The primary endpoint, quality of life at 1 year as measured by the EQ-5D summary index, was almost identical in both groups (PCI, 0.874; CABG, 0.873; P = .95), Zimmermann said during a presentation. However, the trajectory of improvement favored the PCI group (P < .001). The results were consistent across subgroups, he noted.
The percentage of significant angina, defined as Canadian Cardiovascular Society class 2 angina or higher, declined in both groups at 1 year and did not significantly differ (PCI, 6.2%; CABG, 3.1%; OR = 2.5; 95% CI, 0.96-6.8), but numerically favored the CABG group, according to the researchers.
In the overall cohort, the percentage of patients working full or part time at 1 year did not differ (OR = 1.2; 95% CI, 0.5-2.6), but when the analysis was limited to patients younger than 65 years, the PCI group was more likely to return to work at 1 year than the CABG group (OR = 3.9; 95% CI, 1.7-8.8), Zimmermann said, noting the difference was even greater at 1 month (OR = 19.4; 95% CI, 8.5-44.6).
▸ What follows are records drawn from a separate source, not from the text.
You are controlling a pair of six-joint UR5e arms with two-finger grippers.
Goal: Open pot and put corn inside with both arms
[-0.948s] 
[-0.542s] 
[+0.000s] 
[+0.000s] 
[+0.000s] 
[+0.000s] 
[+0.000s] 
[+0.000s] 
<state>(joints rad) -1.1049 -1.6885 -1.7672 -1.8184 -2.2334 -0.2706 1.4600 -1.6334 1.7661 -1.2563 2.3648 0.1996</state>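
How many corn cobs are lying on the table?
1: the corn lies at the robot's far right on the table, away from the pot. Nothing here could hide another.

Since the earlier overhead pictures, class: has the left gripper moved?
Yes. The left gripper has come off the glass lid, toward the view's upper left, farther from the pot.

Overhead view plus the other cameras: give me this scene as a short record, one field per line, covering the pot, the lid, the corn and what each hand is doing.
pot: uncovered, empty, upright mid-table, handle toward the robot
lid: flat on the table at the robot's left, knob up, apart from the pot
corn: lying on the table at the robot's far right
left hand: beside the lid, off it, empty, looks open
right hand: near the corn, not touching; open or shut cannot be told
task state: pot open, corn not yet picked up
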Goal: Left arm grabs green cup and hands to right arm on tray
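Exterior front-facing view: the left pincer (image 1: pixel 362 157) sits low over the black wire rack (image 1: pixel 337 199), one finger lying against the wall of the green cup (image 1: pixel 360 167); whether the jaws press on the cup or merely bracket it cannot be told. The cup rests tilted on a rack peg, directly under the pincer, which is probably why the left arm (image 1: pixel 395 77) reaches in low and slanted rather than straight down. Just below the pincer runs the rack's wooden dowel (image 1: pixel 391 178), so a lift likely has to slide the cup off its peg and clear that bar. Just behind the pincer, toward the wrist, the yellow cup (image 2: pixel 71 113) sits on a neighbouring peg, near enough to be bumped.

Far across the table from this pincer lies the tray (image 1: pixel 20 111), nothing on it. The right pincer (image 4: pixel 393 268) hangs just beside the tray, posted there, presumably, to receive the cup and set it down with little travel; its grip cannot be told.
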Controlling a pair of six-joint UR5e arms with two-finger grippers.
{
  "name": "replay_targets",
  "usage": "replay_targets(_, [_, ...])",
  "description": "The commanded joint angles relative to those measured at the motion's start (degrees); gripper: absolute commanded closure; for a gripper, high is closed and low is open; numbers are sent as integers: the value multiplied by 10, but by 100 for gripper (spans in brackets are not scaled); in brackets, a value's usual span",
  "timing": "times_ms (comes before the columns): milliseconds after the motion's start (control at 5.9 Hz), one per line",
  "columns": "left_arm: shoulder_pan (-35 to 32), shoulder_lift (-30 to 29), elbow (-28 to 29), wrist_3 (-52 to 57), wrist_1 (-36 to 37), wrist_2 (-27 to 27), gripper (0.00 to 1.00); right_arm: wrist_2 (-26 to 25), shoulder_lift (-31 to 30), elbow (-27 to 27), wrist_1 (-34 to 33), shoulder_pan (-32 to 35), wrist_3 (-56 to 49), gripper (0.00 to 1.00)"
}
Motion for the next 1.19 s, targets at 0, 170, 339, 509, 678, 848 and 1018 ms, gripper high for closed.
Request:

“In patients with three-vessel disease, quality of life improved at 12 months after FFR-guided PCI with current-generation drug-eluting stents compared with CABG,” Zimmermann said during the presentation. “FFR-guided PCI results in faster improvement in quality of life than CABG during the first year after revascularization and improves working status in patients younger than 65 years old. The rate of significant angina was greatly reduced in both groups and [was] not significantly different at 12 months.”
In a discussion after the presentation, Allen Jeremias, MD, FACC, interventional cardiologist, director of interventional cardiology research and associate director of the cardiac catheterization laboratory at St. Francis Hospital in Roslyn, New York, said the analysis was “yet another important study in the field of physiology,” but noted that “the truth is CABG is better, so why do a cost-effectiveness analysis or quality-of-life analysis on a treatment that is worse than the comparator? But maybe FAME 3 is the exception to the rule here. This may be a fair discussion to have in the context of shared decision-making.”